A new method for rapidly testing and validating autonomous vehicle technologies could help accelerate the adoption of driverless cars in the UK.
The technique has been developed through the Bosch-led Move_UK initiative, a three year long government funded project (launched in 2016) that also involves Jaguar Land Rover; Telematics specialist The Floow; the Transport Research Laboratory (TRL); Direct Line insurance and the Royal Borough of Greenwich.
During the trials, which have now completed their final phase, a fleet of five conventionally driven, but heavily instrumented, Land Rover vehicles completed 8500 hours of driving around the streets of Greenwich in South East London gathering data on how human drivers and autonomous systems – decoupled from the operation of the car but running along quietly in the background – react to a range of different driving events.
One of the key innovations was the development of an event based triggering approach, meaning that rather than recording everything, the system is only triggered by particular events such as harsh braking.
Because the data harvested in this way is more manageable than that gathered using conventional techniques it can be fed back via either Wi-Fi or 3G to a cloud-based system for instant analysis.
Project manager, Bosch engineer Simon Morley, said that the consortium’s approach is up to 3000 times less data intensive than traditional methods, and that it represents a far more efficient way to test automated driving technologies than more conventional approaches.
To give a sense of this, during 8500 hours of driving, just 450 highly relevant “event-triggered” video sequences were recorded.
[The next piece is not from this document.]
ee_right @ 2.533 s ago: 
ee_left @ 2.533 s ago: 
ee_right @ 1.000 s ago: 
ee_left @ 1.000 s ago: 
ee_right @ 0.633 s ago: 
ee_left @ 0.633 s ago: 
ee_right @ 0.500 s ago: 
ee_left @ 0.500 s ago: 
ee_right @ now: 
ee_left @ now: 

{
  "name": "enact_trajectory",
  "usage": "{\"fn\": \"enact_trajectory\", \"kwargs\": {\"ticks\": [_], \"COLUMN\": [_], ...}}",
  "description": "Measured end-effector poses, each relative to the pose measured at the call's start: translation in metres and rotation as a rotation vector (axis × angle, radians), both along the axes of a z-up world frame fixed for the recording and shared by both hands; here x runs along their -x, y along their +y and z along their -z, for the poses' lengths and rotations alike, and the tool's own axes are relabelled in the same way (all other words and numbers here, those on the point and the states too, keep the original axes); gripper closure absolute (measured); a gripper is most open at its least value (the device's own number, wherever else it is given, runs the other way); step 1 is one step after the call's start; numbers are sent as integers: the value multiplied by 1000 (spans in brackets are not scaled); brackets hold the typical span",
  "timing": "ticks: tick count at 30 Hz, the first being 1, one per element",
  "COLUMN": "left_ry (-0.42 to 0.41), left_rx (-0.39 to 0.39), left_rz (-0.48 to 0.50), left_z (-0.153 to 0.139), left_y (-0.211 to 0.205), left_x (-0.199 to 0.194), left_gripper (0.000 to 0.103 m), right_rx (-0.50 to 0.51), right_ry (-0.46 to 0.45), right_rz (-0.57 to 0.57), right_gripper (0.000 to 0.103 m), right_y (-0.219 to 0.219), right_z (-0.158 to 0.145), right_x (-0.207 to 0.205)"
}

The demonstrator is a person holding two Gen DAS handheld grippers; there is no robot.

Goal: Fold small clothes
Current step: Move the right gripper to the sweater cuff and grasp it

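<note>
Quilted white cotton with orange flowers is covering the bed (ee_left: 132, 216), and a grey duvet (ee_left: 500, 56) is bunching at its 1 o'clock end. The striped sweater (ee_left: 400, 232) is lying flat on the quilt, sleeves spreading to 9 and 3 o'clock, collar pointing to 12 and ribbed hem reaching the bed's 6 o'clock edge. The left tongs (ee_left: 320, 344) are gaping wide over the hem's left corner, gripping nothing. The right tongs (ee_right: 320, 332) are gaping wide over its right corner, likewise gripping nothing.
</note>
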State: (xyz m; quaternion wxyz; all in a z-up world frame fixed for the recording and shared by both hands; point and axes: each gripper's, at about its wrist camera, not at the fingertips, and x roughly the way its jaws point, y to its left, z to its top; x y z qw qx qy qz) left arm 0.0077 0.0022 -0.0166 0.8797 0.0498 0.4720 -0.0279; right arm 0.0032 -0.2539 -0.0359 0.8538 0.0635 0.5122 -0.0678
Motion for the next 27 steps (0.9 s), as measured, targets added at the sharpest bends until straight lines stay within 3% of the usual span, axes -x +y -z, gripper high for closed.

This amounted to around 150 minutes of video footage.
There were four trigger conditions for event recording to take place: Driver Harsh Braking; Advanced Emergency Braking; Cut-Ins (triggered whenever a vehicle cut in front of the MOVE_UK vehicle) and Sur-Cross (collection of data about surrounding vehicles in order to study and understand how the ego-vehicle enters an intersection or roundabout and merges into traffic). For this location-based triggering was used, whenever the vehicle entered / exited a pre-defined location, it triggered an event recording.
Morley said that whilst both Bosch and JLR now plan to apply the process to their own development of next generation driver assistance systems the methodology developed during the project will also help insurers, regulators and government pave the way for the widespread adoption of driverless vehicles.
The consortium’s approach is up to 3000 times less data intensive than traditional methods
Key findings made during the project included insights into how the environment encountered by autonomous systems will be shaped as much by human behaviour as it is by the physical environment.
“Mobile sensors can pick up other vehicles around and understand wider behaviour across the entire network to understand normalised behaviour that feed back into the development of autonomous technology, explained Sam Chapman, from The Floow.
According to consortium partner Dan Freedman from Direct Line, such insights will be critical to shaping the future understanding of insurance. “The idea of using connected car data to understand risk and liability really is possible,” he said. “This project has given us a window into what the future can look like, it’s a call to action to the insurance industry to start thinking about how we use data to understand risk.”
Another consortium partner, Trevor Dorling – Director at Digital Greenwich (the local authority’s in-house smart city team) said that the project has also provided some fascinating insights into how connected vehicles could be used to improve road infrastructure. “It’s very helpful to know if a traffic sign is being blown around in the wind,” he said. “Can the collection of this data be made productisable and made available to routinely to local authorities?”
Ultimately, said TRL Academy Director Richard Cuerden, if driverless cars are to make it into the mainstream sooner rather than later the adoption of a coherent methodology will be essential, and the Move_UK project takes us a step closer to that situation.
“There will be point in the future where we’ll have [these] vehicles on the road in London and the people developing those technologies – and the people making decisions about whether it’s safe to go on the roads or not and insure them – are using the same methodology to start to make that judgement. The simpler we can make any of these really complicated activities the further we progress to getting these things on the road.”